# Drivers We Can Control Surge!!! Let's Be Smart!!



## DaDo (Jan 26, 2016)

Good morning to all UberX & XL Drivers. 

Let's be smart about the NJ price cuts. We can do it! We don't need every driver to strike but if we can get a decent amount it'll work! DO YOU GUYS WANT TO MAKE MONEY OR NOT?! 

First of all, UberX is ubers MOST selling service, they need us, desperately. I work primarily in Newark Airport. There are flights almost every hour in the evenings from 6pm - 12am.

A lot of drivers have been turning off their app which in return FORCES Uber to raise their surge pricing WHICH IS WHAT WE NEED. For the past few days when a flight lands, MOST drivers turn off their app to the point that you see the message "no Uberx cars available" inside the terminals!! 

Please tell all your fellow drivers I'm sure everyone knows someone that they hang out with at the airport or a buddy. Tell them to hold their grounds and keep the app off! Don't be fooled by their 1.7 and 2.7 surge. Give it time and keep the app off! There is plenty of food for everyone! I've seen the rates go up to 4.2x in Newark Airport. 

I can't do it alone. Spread the word and practice this method, I REFUSE to take any trip at 0.85 cents per mile. That's disrespectful. We control the majority of the Uber market and Uberx drivers. Hold your grounds it will force Uber to make a change just like when they tried to screw over the black car service and the drivers striked. 

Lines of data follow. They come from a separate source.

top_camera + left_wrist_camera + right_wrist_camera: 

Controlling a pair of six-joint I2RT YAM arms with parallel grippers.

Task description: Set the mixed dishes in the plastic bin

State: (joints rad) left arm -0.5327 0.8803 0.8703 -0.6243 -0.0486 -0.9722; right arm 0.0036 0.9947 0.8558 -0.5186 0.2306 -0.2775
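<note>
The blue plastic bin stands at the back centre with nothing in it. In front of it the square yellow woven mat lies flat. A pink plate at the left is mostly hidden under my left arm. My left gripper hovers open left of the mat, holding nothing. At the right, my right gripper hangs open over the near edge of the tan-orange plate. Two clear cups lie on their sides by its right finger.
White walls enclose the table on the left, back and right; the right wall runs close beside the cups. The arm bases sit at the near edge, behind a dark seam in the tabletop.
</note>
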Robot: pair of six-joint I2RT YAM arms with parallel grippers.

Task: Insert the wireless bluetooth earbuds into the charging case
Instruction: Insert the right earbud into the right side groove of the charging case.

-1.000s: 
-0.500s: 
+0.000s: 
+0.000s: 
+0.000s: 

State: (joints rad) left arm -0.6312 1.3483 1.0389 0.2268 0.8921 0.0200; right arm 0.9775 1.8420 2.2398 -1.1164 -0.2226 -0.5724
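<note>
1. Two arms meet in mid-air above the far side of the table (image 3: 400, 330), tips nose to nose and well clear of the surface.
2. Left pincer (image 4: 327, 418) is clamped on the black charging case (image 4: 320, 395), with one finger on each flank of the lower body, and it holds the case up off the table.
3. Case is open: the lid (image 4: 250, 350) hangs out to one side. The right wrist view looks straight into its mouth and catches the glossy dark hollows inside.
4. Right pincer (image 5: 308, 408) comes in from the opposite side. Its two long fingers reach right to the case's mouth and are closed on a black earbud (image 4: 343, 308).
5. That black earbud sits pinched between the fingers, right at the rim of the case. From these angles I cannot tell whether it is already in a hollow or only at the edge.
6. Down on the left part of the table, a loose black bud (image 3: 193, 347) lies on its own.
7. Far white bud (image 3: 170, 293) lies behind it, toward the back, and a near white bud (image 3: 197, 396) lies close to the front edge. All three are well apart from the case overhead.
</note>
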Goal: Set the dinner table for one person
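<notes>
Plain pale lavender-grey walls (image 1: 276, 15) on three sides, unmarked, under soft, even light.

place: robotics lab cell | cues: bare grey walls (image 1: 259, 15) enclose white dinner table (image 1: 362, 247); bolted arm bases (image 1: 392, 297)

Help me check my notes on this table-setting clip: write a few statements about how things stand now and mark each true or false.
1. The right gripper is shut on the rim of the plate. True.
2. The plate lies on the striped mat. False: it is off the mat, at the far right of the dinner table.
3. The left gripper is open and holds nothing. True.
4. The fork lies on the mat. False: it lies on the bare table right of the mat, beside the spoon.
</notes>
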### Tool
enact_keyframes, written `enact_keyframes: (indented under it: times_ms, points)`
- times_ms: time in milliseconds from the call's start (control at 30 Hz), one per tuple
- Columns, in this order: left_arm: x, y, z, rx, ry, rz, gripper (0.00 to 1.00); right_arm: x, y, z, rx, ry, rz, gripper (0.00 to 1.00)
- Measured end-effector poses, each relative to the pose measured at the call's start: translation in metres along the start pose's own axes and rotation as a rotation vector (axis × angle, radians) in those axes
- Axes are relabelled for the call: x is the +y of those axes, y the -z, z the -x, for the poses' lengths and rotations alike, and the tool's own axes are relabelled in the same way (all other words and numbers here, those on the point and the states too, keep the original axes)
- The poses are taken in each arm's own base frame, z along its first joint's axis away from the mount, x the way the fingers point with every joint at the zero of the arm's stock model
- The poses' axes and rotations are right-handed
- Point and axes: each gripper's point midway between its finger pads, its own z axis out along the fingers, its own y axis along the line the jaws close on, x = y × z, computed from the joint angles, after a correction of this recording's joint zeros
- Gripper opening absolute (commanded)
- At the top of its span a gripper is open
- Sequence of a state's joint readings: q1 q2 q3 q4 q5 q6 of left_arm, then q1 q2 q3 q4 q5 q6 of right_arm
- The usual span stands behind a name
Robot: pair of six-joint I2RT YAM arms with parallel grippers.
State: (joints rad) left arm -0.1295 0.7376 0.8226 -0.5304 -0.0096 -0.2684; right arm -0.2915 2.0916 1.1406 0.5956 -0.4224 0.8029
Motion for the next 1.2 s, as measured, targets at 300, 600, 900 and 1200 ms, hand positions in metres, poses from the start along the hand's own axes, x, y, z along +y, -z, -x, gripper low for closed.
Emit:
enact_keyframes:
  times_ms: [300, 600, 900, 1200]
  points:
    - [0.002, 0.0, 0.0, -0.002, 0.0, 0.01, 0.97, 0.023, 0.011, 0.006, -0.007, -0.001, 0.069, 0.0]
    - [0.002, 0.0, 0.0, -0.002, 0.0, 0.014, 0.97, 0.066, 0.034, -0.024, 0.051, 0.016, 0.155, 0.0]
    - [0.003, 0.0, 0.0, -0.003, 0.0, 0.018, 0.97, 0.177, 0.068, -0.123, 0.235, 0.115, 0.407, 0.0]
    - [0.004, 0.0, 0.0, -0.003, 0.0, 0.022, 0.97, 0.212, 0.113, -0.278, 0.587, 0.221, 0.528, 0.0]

I will post this thread as much as I can until we see a change and get our old rates back. It's a trial period for Uber because these rates are only for a limited time as Uber states. If we keep feeding them money with these rates they will keep them out longer to try to gain more and more customers while screwing us.


----------



## Greguzzi (Jan 9, 2016)

Preach it, brother . . .


----------



## MR5STAR (May 18, 2015)

You seem deaperate, just what Uber wants!


----------



## Coachman (Sep 22, 2015)

There's a key part of the equation you're not considering...


----------



## RamzFanz (Jan 31, 2015)

DaDo said:


> If we keep feeding them money with these rates they will keep them out longer to try to gain more and more customers while screwing us.


Except your surge pricing scam is paying them more, so?


----------



## UberMensch2015 (Jan 29, 2015)

This guy gets it. Nobody else has thought of this, I'm sure he spent hours looking through the threads and saw that there was no mention of a strike or coordinated work slow-down ever. Why didn't anyone else thing of this?


----------



## Jvc21 (Jul 27, 2015)

Do remember that UP.net only accounts for maybe 10-15% of actual drivers. You need to find a way to reach out to the rest of the drivers that could careless about organizing surge together.

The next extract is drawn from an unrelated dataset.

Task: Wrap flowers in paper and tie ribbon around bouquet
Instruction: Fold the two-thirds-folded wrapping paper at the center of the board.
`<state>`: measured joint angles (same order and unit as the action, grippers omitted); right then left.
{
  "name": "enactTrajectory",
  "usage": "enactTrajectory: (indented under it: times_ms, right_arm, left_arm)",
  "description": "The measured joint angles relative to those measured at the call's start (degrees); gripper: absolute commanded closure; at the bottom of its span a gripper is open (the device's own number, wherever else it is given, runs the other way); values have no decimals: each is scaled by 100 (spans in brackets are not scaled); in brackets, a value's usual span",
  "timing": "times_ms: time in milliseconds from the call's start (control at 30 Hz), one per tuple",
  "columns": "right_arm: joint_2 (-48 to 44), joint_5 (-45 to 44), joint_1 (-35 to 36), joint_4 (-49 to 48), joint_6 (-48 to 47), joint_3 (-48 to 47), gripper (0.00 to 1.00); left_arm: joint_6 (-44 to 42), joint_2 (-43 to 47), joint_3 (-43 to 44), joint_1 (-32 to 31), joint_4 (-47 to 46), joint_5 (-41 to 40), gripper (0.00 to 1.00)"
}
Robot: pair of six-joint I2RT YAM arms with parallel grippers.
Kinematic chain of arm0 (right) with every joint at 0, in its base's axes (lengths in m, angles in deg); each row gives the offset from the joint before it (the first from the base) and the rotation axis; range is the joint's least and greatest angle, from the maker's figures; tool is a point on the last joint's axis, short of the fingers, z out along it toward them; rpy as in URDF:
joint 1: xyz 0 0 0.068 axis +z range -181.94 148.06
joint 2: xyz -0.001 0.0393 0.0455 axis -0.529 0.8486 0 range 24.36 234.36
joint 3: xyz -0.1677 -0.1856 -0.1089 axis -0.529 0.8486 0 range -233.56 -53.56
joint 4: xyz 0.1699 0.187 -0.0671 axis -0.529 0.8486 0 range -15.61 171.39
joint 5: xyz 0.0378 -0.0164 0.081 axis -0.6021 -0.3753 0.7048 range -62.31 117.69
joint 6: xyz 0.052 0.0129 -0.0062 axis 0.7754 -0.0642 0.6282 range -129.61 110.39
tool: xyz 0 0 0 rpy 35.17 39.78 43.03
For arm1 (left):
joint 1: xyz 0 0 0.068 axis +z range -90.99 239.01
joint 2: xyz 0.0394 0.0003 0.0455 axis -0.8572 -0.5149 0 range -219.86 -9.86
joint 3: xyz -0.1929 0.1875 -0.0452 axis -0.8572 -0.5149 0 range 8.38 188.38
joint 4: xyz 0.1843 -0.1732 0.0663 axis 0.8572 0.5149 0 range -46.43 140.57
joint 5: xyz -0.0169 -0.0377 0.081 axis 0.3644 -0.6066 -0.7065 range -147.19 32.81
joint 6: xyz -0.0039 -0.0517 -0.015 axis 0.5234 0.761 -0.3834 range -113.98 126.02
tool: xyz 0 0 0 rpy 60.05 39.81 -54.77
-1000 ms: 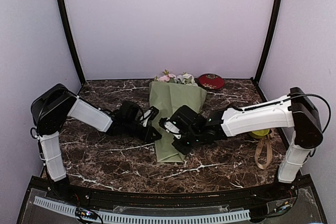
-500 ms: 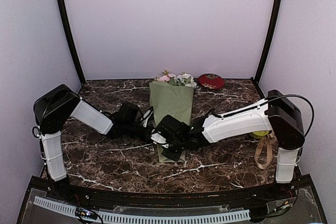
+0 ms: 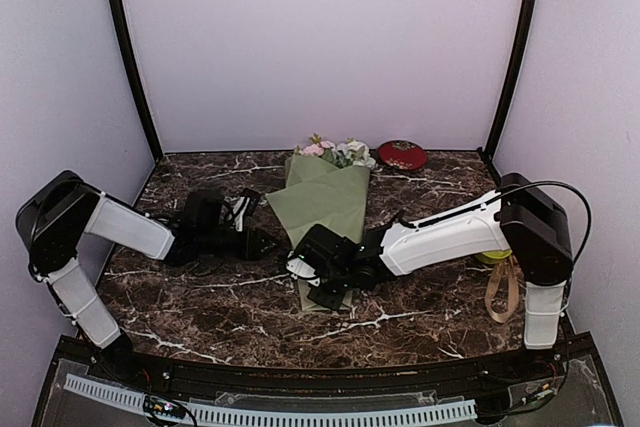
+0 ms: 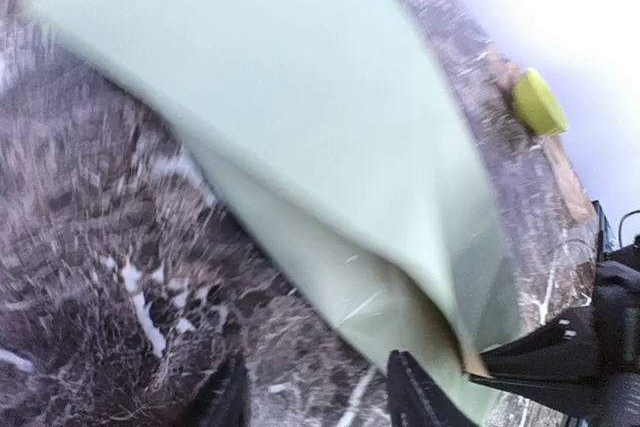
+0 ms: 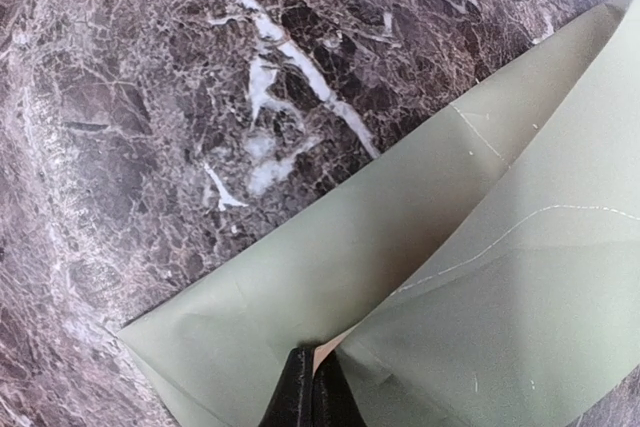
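The bouquet lies lengthwise in the middle of the table, a sage-green paper (image 3: 325,205) cone with pink and white flowers (image 3: 331,150) at its far, wide end. My right gripper (image 3: 322,292) sits on the cone's narrow near end. In the right wrist view it (image 5: 315,392) is shut on the paper (image 5: 470,277), where a tan edge (image 5: 326,351) of the flap meets the fingertips. My left gripper (image 3: 272,242) is left of the cone and apart from it, open (image 4: 315,402) over bare marble, with the paper (image 4: 330,127) ahead. The tan ribbon (image 3: 503,292) lies at the table's right edge.
A red round tin (image 3: 402,154) stands at the back, right of the blooms. A yellow-green round object (image 3: 495,256) sits by the ribbon, also seen in the left wrist view (image 4: 538,102). Walls enclose the marble table (image 3: 200,297) on three sides.
My right gripper dragged the right flap leftward across the cone. My left gripper opened, let go and pulled back to the left, and the left flap spread outward.
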<state>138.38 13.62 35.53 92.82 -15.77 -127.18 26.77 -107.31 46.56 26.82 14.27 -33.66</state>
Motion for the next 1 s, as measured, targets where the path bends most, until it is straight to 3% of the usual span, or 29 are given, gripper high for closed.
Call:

The only possible thing I can think of is talking to your local uber office for organized meetings. It's a huge long shot, because most uber officers couldn't give a damn how much money drivers make. As long as people keep signing up, the cycle continues.

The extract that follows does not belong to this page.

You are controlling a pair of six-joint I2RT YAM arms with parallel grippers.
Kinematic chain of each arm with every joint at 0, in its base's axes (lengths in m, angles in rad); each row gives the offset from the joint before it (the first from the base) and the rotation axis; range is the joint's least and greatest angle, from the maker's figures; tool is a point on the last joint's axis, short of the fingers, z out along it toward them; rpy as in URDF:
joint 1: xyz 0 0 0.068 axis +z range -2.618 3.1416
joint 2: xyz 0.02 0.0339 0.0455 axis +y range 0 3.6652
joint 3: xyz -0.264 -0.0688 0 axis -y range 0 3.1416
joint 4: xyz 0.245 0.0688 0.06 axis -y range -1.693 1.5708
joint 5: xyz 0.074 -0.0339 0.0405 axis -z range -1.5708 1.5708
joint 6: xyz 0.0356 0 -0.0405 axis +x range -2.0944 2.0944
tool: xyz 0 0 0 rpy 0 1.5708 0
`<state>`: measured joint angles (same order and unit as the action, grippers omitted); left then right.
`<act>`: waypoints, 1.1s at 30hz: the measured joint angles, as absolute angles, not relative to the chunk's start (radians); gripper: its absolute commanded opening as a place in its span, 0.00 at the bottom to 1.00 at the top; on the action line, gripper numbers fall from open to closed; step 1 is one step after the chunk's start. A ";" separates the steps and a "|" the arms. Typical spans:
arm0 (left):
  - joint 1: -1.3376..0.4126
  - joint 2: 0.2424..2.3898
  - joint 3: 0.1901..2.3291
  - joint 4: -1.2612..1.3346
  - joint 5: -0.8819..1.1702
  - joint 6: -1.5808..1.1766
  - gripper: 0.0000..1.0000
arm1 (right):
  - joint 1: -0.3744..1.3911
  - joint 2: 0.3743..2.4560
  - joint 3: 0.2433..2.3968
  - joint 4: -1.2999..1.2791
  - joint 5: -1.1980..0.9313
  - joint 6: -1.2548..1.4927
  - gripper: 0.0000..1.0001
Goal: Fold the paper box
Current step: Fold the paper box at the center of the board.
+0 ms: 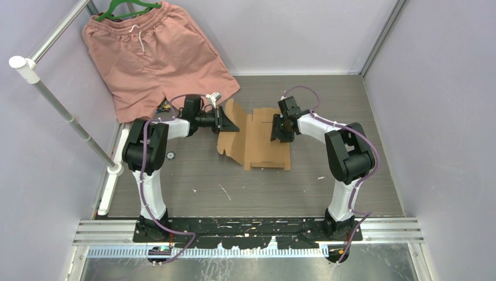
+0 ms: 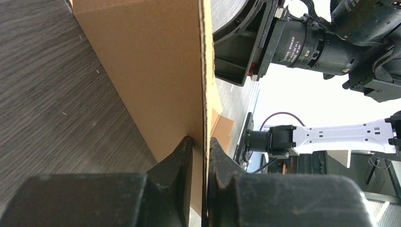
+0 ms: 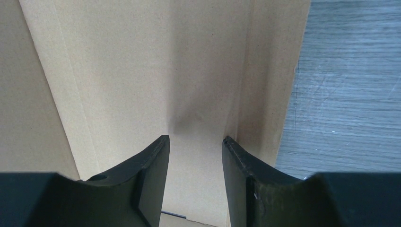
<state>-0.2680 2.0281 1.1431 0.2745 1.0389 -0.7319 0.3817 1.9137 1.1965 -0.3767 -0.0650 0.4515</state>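
1. Table: grey wood-grain top lying under the paper box and bearing it.
2. Shorts: salmon-pink cloth, beyond the box's far left corner and apart from it. No part in the fold.
3. Paper box: brown corrugated die-cut sheet, mostly flat, between the two arms. Its left flap stands raised off the sheet, which suggests the first wall is being turned up along its crease.
4. Left gripper: at the box's left side, jaws narrow and clamped on the raised flap's edge, to lift and hinge it.
5. Right gripper: over the box's right half, jaws partly apart with nothing between them. The tips seem to bear down on the cardboard, likely pinning the sheet so it does not slide during the fold.
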 measured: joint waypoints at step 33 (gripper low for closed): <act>-0.336 1.969 1.476 -0.744 0.522 -0.352 0.14 | 0.452 1.886 1.201 -0.358 -0.020 0.419 0.52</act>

Do read up on threads about uber strikes and all. There was one last year, but barely tipped the scale.


----------



## Jvc21 (Jul 27, 2015)

Lol UberMensch2015, we both just love to troll


----------



## RamzFanz (Jan 31, 2015)

Jvc21 said:


> The only possible thing I can think of is talking to your local uber office for organized meetings.


My god that's not good advice. Uber offices are not going to help organize strikes! They would probably deactivate you on site!

Oh, you're kidding...


----------



## Jvc21 (Jul 27, 2015)

Yay! Someone took the time to read between the lines!


----------



## DaDo (Jan 26, 2016)

We all have to talk to each other. I know it's gonna take time till every driver gets it. Please use the Uber passenger app to see how many cars are actually online. 

A great tool to download for the airport is to download an app that tells you flight arrival times. So many drivers have picked up on it and they turn off their app and they keep watching the passenger app to see the rate of the Surge. 

I advise all of us to continue to do this till Uber realizes that they will only get drivers when the rates are high. Tell your friends, your family, people you know. It's very simple, keep an eye on the passenger app, and do not go online until the rate goes up to 3.0x and believe me it will!! 
This morning at 9am the rate went up to 4.2x!!!!! They are desperate for drivers and we must show them that we cannot work with 0.85 cents a mile!


----------



## Jvc21 (Jul 27, 2015)

I hate to be a downer, but if you search keywords on your thread, this has been beaten down many many times.

Do know that many uber drivers cannot legally pickup from the airport. Your method can get drivers in huge trouble.

Uber doesn't care about its drivers. We are just as replaceable as the next one. It's evident in every single aspect of its business.

Surge won't give us much help, because PAX are trained to not take it. You may get lucky once in a while, but they will wait it out until other drivers flood the area. Remember that we're not the majority here (in fact, most of us just troll around hating it, yet we still hang around uber like a hot ex)


----------



## DaDo (Jan 26, 2016)

RamzFanz said:


> Except your surge pricing scam is paying them more, so?


How is it a scam? We want our old rates back which were $1.15 inside cities and $2.15 in EWR Airport. They surge when they don't have enough drivers which shows they need a demand of Uber x cars.


----------



## RamzFanz (Jan 31, 2015)

DaDo said:


> How is it a scam? We want our old rates back which were $1.15 inside cities and $2.15 in EWR Airport. They surge when they don't have enough drivers which shows they need a demand of Uber x cars.


Surge manipulation?


----------



## ATX 22 (Jun 17, 2015)




----------



## uber strike (Jan 10, 2016)

i've been posting this for weeks. we need to continue posting to get the word out. we can create surge. uber has no cars.


----------



## Jvc21 (Jul 27, 2015)

We can, but as we've been this many, many times, you need to convince the other 90-95% of drivers that are not on these forums.

And I'm willing to bet that quite a few of them don't give a rats ass about the rates as long as they are making money. Hence the vicious cycle.


----------



## ATX 22 (Jun 17, 2015)

uber strike said:


> i've been posting this for weeks. we need to continue posting to get the word out. we can create surge. uber has no cars.


Pull your cranium out of your posterior. Simply creating surge does absolutely SQUAT long term. Quit beating this horse, it's dead.


----------



## CIncinnatiDriver (Dec 17, 2015)

some airports cannot surge, 
because of contract between Uber and the airport.
Cincinnati is one of them


----------